SSIS: Dynamically setting the Default Buffer Max Rows property

I’ve blogged in the past about the Default Buffer Max Rows property in SSIS, and how powerful it can be. As a recap, there are 2 properties in SSIS that control the amount of data that your ETL package will hold in any given buffer: The DefaultBufferMaxRows property, and the DefaultBufferSize. When performance tuning SSIS packages, we can modify either one of these to adjust how much data SSIS can carry through a buffer at once.  By default, this is 10,000 rows or 10 MB. One thing I didn’t like about my “CalculateDefaultBufferSize” spreadsheet is that it made an assumption that you were going to change your DefaultBufferSize to 100MB. So this is 100 MB per component that is running in our data flow, which can become extremely costly. If you leave it at the default however, you’re  still using 10 MB per component no matter what. If we have a really skinny data set we’re importing (such as a fact table or a hub), it’s very possible we could be leaving a lot of empty space in the data flow if we stop every 10,000 rows. Conversely,  if we have a really wide dataset that we can only fit 6,000 or 7,000 rows in a buffer, we’re having to make extra hops to move that same data. It’s always a balancing act. I recently decided to see if I could automate the setting of this property in order to maximize the efficiency of my SSIS packages without needing to manually calculate it out every time.

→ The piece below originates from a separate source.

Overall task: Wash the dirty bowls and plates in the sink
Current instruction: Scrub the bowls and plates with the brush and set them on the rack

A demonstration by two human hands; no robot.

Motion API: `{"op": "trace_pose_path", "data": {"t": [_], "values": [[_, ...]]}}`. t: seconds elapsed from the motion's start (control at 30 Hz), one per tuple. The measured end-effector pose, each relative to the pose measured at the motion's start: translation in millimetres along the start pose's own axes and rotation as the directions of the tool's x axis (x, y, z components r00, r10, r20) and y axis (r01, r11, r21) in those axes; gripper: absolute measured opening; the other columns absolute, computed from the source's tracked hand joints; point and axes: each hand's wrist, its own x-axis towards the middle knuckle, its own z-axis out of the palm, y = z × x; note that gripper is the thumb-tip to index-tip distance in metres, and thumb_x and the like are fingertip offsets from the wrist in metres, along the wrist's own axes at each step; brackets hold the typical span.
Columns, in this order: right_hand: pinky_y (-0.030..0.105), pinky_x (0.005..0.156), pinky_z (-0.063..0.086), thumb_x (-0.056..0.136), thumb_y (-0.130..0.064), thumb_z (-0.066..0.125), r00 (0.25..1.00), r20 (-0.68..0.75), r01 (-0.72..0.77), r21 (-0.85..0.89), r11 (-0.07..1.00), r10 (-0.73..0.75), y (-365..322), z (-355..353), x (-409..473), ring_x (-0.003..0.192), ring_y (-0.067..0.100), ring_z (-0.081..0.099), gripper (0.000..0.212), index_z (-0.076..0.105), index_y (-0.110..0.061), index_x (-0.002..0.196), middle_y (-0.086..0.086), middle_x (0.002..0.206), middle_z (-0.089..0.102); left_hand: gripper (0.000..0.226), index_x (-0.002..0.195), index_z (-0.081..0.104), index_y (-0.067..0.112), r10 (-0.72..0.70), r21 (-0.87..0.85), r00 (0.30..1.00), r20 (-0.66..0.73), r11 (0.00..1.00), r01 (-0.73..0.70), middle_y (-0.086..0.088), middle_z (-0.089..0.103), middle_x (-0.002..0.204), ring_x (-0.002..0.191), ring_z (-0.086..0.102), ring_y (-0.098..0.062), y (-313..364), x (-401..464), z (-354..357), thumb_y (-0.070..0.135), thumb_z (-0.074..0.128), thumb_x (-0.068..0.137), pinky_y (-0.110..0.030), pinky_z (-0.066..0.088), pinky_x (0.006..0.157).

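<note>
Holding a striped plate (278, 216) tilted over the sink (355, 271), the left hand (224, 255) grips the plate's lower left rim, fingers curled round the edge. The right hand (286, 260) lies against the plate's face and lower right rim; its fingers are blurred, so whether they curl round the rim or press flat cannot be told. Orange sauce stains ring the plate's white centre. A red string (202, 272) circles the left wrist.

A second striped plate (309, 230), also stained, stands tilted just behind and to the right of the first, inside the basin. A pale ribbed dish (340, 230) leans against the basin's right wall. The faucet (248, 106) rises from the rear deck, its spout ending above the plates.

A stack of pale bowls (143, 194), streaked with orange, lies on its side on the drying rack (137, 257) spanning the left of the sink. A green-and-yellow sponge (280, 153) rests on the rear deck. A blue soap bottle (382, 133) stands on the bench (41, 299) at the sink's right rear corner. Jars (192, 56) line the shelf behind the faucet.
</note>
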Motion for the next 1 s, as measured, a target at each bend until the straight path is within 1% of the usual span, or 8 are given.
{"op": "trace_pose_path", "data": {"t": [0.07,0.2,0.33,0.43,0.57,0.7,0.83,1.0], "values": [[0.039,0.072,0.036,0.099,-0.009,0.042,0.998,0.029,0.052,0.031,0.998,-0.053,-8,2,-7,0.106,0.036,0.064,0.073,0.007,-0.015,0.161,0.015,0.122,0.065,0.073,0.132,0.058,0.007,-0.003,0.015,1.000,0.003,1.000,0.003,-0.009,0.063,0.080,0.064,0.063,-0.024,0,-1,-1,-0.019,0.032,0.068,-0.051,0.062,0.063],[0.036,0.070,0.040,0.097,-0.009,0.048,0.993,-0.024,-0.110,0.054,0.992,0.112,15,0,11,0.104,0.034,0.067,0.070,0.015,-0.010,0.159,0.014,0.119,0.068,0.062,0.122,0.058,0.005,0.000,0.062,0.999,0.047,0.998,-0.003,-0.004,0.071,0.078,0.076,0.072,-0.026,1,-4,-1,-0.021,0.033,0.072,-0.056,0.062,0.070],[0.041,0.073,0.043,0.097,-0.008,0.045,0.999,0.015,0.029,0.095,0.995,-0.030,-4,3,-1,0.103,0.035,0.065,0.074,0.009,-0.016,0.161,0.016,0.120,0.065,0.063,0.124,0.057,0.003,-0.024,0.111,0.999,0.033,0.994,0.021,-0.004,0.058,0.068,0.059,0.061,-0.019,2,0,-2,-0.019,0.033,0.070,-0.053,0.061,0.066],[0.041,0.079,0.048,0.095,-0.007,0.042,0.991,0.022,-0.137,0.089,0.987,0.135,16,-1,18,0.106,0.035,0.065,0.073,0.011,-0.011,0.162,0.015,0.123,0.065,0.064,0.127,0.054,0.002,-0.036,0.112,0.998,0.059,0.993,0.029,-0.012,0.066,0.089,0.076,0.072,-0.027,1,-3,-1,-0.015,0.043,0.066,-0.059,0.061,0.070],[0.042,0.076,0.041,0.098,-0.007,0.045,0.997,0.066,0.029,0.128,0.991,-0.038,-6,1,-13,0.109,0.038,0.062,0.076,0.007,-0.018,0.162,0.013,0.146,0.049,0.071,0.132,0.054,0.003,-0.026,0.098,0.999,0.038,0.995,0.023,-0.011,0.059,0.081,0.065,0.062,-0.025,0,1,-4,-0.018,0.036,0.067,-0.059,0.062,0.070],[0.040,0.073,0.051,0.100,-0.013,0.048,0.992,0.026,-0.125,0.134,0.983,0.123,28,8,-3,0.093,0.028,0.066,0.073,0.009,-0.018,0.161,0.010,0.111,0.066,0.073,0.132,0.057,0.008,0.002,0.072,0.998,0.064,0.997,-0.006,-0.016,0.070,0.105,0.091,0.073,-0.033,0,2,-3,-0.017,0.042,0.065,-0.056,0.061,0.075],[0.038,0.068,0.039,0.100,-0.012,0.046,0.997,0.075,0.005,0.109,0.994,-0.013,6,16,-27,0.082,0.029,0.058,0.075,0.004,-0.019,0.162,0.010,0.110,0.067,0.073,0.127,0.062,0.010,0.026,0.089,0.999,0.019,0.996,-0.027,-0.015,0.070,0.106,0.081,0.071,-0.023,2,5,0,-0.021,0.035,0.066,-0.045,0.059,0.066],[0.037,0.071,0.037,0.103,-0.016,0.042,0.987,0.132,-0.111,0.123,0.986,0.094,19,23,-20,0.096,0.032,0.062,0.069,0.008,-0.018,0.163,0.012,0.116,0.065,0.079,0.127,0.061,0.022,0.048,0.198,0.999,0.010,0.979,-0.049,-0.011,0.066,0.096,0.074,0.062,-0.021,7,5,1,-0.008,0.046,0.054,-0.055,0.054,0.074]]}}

To start, we need to find our destination table and identify the maximum row length in that table. Fortunately, this can be obtained with a simple query (using DimCurrency in the AdventureWorksDW2012):

SELECT
    SUM (max_length)  [row_length]
FROM  sys.tables t
JOIN sys.columns c
    ON t.object_id=c.object_id
JOIN sys.schemas s
    ON t.schema_id=s.schema_id
WHERE t.name = ‘DimCurrency’
    AND s.name = ‘dbo’

You could easily turn this into a procedure to take the tablename and schema as a parameter, and return it. For this post, I’m going to leave it as a query. Once we have this, it becomes a simple exercise in math. The table above returns a max row length of 118 (in bytes), so we take this value and divide it into 1our default value (which fortunately is stored in SSIS in bytes as well – as 10485760). So our calculation becomes:

10485760/118

giving us a result of 88,862 rows. We’ll round down to the closest 100, and that will be our default buffer max rows property. Now how do we make this dynamic? To start, we open up our SSIS package and add an Execute SQL task into the Control Flow. A good item to improve upon this would be take this and put in a Pre-Execute SQL task, and write the value to an information table. Then you can log it and do some reporting around what your buffers are. As an added bonus with this dynamic structure: as your data scales, your ETL package will too!

image

Next we want to create 3 variables: str_table_name, str_schema_name, and int_row_size. str_table_name and str_schema_name should be strings, and int_row_size should be an Int32. For the int_row_size variable, set the Value to 1. This is going to avoid an error in our expression later. This way we can parameterize our inputs for our destination tables and the corresponding values, and create a placeholder for our incoming result.  If your package names are the same as the destination tables then instead of having to assign this value manually you could just configure it from an expression, using the @[System::PackageName] global variable:

image

Let’s open up our Execute SQL Task and configure it. The connection will point to our destination database, and the SQL query will be as we’ve outlined above, subbing parameters for the table and schema name:

image

Do the parameter mapping on the 2nd tab to parameterize your table and schema with the variables you created above, and set your result set to single row. The single row result set should map to your int_row_size variable. Now for the fun part. Create a data flow task, and right click on it and go to properties.

image

Under expressions, select DefaultBufferMaxRows and expand the expression ellipses. For the expression, use the following logic:

@[User::int_row_size]==1? 10000: 10485760/ @[User::int_row_size]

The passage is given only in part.